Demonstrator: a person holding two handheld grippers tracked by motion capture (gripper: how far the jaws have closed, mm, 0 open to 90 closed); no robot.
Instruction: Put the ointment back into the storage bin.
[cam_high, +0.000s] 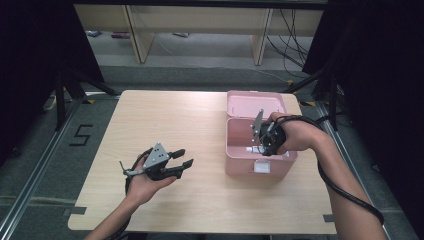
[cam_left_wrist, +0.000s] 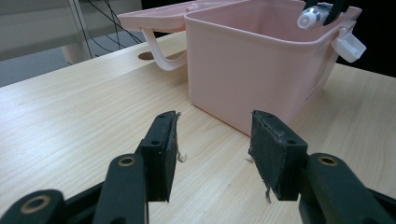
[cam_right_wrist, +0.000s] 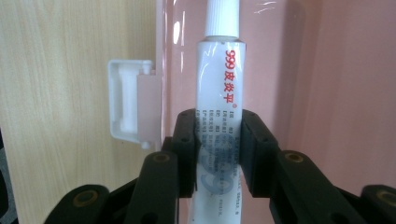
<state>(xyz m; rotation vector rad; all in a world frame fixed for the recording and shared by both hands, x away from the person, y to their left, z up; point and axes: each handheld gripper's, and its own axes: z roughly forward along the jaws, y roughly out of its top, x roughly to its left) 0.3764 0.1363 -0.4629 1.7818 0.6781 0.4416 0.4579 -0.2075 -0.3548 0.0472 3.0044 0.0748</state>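
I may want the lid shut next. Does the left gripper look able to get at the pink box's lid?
Probably yes. The left gripper is open and empty, with bare table between it and the lid lying open behind the box.

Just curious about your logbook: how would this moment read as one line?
right tongs: shut on ointment tube | over open pink box | left tongs: open, holding nothing, above table

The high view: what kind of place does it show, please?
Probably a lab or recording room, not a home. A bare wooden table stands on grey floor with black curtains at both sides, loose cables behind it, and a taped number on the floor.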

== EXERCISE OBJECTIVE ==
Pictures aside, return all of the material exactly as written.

== SOLUTION TO THE PROBLEM ==
Demonstrator: a person holding two handheld grippers tracked by motion capture (gripper: how far the jaws have closed, mm, 0 open to 90 closed); no robot.
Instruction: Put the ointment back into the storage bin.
[cam_high, +0.000s] 
[cam_left_wrist, +0.000s] 
[cam_right_wrist, +0.000s] 
<state>(xyz m; rotation vector rad; all in a world frame fixed for the recording and shared by both hands, x away from the person, y to their left, z up; point and axes: each handheld gripper's, and its own axes: z roughly forward along the jaws, y roughly out of its top, x roughly to its left) 0.3764 0.1363 -0.4629 1.7818 0.6781 0.4416 0.4579 -0.2075 -0.3548 0.0472 3.0044 0.0748</state>
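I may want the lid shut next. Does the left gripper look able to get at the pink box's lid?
Probably yes. The left gripper is open and empty, with bare table between it and the lid lying open behind the box.

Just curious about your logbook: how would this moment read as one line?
right tongs: shut on ointment tube | over open pink box | left tongs: open, holding nothing, above table

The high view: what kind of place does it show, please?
Probably a lab or recording room, not a home. A bare wooden table stands on grey floor with black curtains at both sides, loose cables behind it, and a taped number on the floor.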

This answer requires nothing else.